Form Makes Good: Tansaekhwa and Postwar Korean Art
VIEW EVENT DETAILSAsia Society – Orientations Art Lecture Series
Evening presentation by Joan Kee, Assistant Professor, History of Art, University of Michigan at Ann Arbor
Drinks reception: 6:15 pm
Presentation: 7:00 pm
Close: 8:00 pm
A crucial 20th-century Korean artistic movement, Tansaekhwa (monochromatic painting) also became one of its most famous and successful. Promoted in Seoul, Tokyo, and Paris from the mid-1970s, Tansaekhwa grew to be the international face of contemporary Korean art and a cornerstone of contemporary Asian art. Yet its most profound legacy lies in how its representative works negotiated multiple currents central to postwar Korean art. From challenges arising from the separation between oil and ink painting to navigating the treacherous divisions between art and politics, artists like Lee Ufan, Park Seobo, Ha Chonghyun, Kwon Young-woo and Yun Hyongkeun foregrounded many of the tensions through which postwar Korean art was defined.

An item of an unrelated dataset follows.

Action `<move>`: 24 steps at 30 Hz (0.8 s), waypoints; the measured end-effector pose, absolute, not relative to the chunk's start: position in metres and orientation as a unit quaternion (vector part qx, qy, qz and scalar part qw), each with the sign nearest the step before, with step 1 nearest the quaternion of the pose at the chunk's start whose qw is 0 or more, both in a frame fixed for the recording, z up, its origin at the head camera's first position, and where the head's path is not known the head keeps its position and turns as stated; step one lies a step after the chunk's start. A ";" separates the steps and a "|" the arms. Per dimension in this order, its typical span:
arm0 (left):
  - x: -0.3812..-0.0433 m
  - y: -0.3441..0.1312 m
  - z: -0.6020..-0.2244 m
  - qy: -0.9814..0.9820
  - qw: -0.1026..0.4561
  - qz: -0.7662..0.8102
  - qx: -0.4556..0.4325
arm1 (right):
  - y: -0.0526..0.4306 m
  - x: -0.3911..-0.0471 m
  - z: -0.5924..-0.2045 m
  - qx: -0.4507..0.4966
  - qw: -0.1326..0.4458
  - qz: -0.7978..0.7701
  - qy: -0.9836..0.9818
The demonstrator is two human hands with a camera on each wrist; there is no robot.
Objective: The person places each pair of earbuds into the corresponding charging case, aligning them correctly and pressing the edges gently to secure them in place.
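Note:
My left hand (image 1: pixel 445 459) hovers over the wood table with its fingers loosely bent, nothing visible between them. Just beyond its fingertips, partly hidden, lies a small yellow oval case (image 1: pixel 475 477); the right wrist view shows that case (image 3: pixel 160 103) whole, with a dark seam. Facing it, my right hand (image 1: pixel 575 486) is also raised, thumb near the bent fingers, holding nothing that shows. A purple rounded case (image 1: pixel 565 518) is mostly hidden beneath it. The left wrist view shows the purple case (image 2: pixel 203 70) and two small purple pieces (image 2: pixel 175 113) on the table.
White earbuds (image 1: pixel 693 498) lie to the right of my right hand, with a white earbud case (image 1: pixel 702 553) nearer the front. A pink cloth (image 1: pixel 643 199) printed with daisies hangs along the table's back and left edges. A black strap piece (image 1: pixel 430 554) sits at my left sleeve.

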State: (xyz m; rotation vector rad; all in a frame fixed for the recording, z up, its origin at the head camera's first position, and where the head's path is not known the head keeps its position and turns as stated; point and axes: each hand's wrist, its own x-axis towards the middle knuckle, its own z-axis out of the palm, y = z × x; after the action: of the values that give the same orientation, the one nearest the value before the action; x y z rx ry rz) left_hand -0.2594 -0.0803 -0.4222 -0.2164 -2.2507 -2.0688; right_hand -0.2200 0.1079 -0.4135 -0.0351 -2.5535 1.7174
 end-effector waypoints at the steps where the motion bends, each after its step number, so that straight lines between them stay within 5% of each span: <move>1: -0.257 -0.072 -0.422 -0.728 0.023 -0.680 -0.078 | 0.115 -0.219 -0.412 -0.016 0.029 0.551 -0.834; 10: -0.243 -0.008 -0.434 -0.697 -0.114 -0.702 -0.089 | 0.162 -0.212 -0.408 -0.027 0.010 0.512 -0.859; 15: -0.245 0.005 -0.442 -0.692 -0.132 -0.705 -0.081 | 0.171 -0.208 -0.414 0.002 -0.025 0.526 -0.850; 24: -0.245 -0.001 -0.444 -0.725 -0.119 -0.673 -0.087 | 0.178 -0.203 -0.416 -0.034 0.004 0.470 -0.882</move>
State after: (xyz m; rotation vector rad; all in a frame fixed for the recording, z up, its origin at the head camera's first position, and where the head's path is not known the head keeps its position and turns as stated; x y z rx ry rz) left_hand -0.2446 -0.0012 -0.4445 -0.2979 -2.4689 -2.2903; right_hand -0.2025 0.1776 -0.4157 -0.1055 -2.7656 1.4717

Joan Kee is the author of Contemporary Korean Art: Tansaekhwa and the Urgency of Method. Currently an assistant professor of art history at the University of Michigan in Ann Arbor, she holds the first university position in North America specifically created for the study of modern and contemporary art in Asia. Since the late 1990s, she has written widely on East and Southeast Asian art for such publications as Artforum, Art Bulletin, Art History, Oxford Art Journal, Third Text, and the catalogue for the Korean Pavilion at the 50th Venice Biennale. Holding a JD degree from Harvard Law School, as well as a PhD in art history from NYU, she is interested in artistic responses to the law in the context of legal developments in post-1965 America, the focus of her latest book project. Her other interests include the problem of scale; revisionist histories of postwar abstraction, particularly of monochrome painting; issues of globalization and form; and modernity in ink painting.